The latest: Cloud Music Inc. (9899.HK), the music arm of gaming giant NetEase (NTES.US; 9999.HK), announced Thursday that its revenue rose 28.5% to 8.99 billion yuan ($1.29 billion) last year, while its net loss narrowed sharply by 89.2% to 221 million yuan.

Looking up: The company’s online music and social entertainment services had 38.27 million and 1.33 million monthly paying users, respectively, at the end of last year, up 32.2% and 95%, reflecting the company’s enhanced ability to monetize its users.

Take Note: The company’s cost of revenue rose 12.3% to 7.7 billion yuan last year, accounting for 85.6% of revenue, mainly due to higher revenue sharing fees as social entertainment revenues increased.

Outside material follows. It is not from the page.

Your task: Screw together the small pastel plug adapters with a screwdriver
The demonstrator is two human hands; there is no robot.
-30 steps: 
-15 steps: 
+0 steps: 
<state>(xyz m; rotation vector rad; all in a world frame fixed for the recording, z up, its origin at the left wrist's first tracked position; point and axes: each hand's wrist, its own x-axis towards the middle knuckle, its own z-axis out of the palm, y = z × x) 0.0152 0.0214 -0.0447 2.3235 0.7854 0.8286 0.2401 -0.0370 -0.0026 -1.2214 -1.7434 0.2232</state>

Digging Deeper: Founded in 2013 and listed on the Hong Kong Stock Exchange in December 2021, Cloud Music is the online music arm of NetEase, one of China’s leading online game operators. It generates revenue by selling membership subscriptions, digital albums and virtual goods for social entertainment services, and by providing advertising services. Its biggest domestic competitor is Tencent Music (TME.US; 1698.HK), a subsidiary of leading game operator Tencent (700.HK). Cloud Music has posted net losses of more than 2 billion yuan in each of the four years through 2021. But it benefited from improved operational efficiency and increased revenue capacity last year, narrowing its loss significantly and edging closer to profitability.

Market Reaction: Cloud Music shares fell on Friday, closing down 4.9% at HK$81.15 by the midday break. The stock now trades in the middle of its 52-week range.